Aprender, aprender, aprender sempre! Já dizia o Lenine, essa velha múmia. Hoje, sexta-feira, dia em que a Academia de Hollywood reúne “de emergência” sobre a chapada de Will Smith a Chris Rock, aprendi um conceito novo que dá pelo nome de ‘telegonia’. É a teoria, até agora alegadamente demonstrada apenas em moscas da fruta, de que traços de um parceiro podem ser transmitidos ao filho concebido por outro. Para os que acreditam que isto sucede também com humanos, significa que posso ter uma data de crianças com a minha cara por aí, mas apenas porque conheci biblicamente as mães deles numa outra altura qualquer que não nove meses antes de nascerem. Se vos parecer ao lerem isto que a telegonia é uma teoria para pessoas avariadas da pinha, não negarei que tive a mesma reação e que ela me parece, aliás, bastante justificada.
Quem foi acusada de defender a telegonia foi uma política russa de 40 anos, pró-vida e com sete filhos, de seu nome Anna Kuznetsova. Atualmente deputada da Duma, protegida por Putin apesar de envolvida ao longo do seu percurso em polémicas várias que vão desde a violência doméstica à excisão genital passando pela retirada de crianças das suas casas pelo Estado, esta Anna Kuznetsova tem 15 anos mais do que a sua homónima esta semana entrevistada para o jornal ‘A Voz do Operário’.
Com apenas 25 anos, a nova Kuznetsova – cuja imagem não nos é apresentada nesta entrevista ao jornal fundado em 1879 pelos operários manipuladores do tabaco mas que hoje pertence nitidamente ao PCP – surge alegadamente como “professora de russo numa escola técnica de Donetsk”. “Anna prefere não dar a cara porque teme represálias contra familiares que estão do outro lado da linha da frente”, explica-nos a legenda de uma ilustração debaixo do título “Batalhões nazis aterrorizaram a população”. “Confio nas informações oficiais do nosso Ministério da Segurança do Estado” diz a certa altura a jovem russa Kuznetsova, de cuja identidade e existência dou por mim a duvidar, levado pelo cepticismo que é um dos meus muitos defeitos.
Pouso o jornal a ‘Voz do Operário’ e retomo a leitura do novo livro de Nuno Gonçalo Poças sobre ‘O Fenómeno Marcelino da Mata.
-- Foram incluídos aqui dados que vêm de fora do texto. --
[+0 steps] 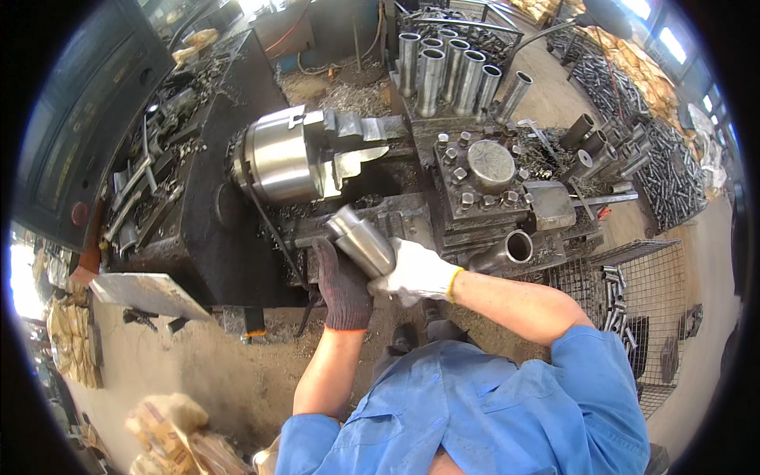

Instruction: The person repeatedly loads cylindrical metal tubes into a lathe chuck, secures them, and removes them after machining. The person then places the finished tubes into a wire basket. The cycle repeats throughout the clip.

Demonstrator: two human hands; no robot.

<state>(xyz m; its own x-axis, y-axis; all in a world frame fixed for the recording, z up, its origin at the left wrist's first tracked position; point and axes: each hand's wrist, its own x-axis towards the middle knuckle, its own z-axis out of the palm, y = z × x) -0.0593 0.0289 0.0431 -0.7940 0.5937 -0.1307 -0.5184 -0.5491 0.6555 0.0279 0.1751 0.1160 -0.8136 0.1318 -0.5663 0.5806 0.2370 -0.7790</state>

O herói, o vilão e a História’. Fala dessas outras guerras que foram nossas e que agora, em torno da figura deste negro guineense, o soldado mais condecorado do exército português, regressam nestas páginas para questionar o presente com o passado. Como escreve o Nuno: “Marcelino tornar-se-ia, sobretudo após a sua morte, um símbolo político, de ódios, paixões e reacções exacerbadas”.
“Apanhámos o gajo, despimos-lhe a farda, fizemos-lhe a mesma coisa que ele fez aos tais soldados brancos, nós fizemos a mesma coisa” recorda com toda a frieza o comando Marcelino. É assim desde a Bíblia: “Darás vida por vida, olho por olho, dente por dente, mão por mão, pé por pé, queimadura por queimadura, ferida por ferida, golpe por golpe”. Não há bons e maus. Na guerra somos todos maus. Os soldados bons são os que matam melhor e conseguem voltar para casa, inteiros ou em parte. Marcelino, esse, ficou sem casa mas conseguiu fugir para Portugal e só morreu aos 80. Inteiro.
Pouso o livro do Nuno e regresso às redes. O mundo deverá saber hoje qual o castigo imposto a Will Smith (não sei ainda, escrevo de véspera). A oeste uma estalada, a leste corpos minados. O contraste mediático é evidente. Na cidade de Bucha continua a contagem que ultrapassa já os 300 mortos civis, muitos deles executados. Os cadáveres, sempre suspeitos de estarem armadilhados pelos russos para dificultar a remoção, são fotografados, filmados, entram-nos pelos olhos adentro nas alturas mais impróprias. Escolhemos ver ou não ver as persistentes imagens do horror. A nossa vida prossegue. É preciso que mantenhamos a forma; Mente sã, apesar das Kuznetsovas. Corpo são apesar das sovas (e das chapadas). Parafraseando Kafka, “a guerra continua. À tarde, ginásio”.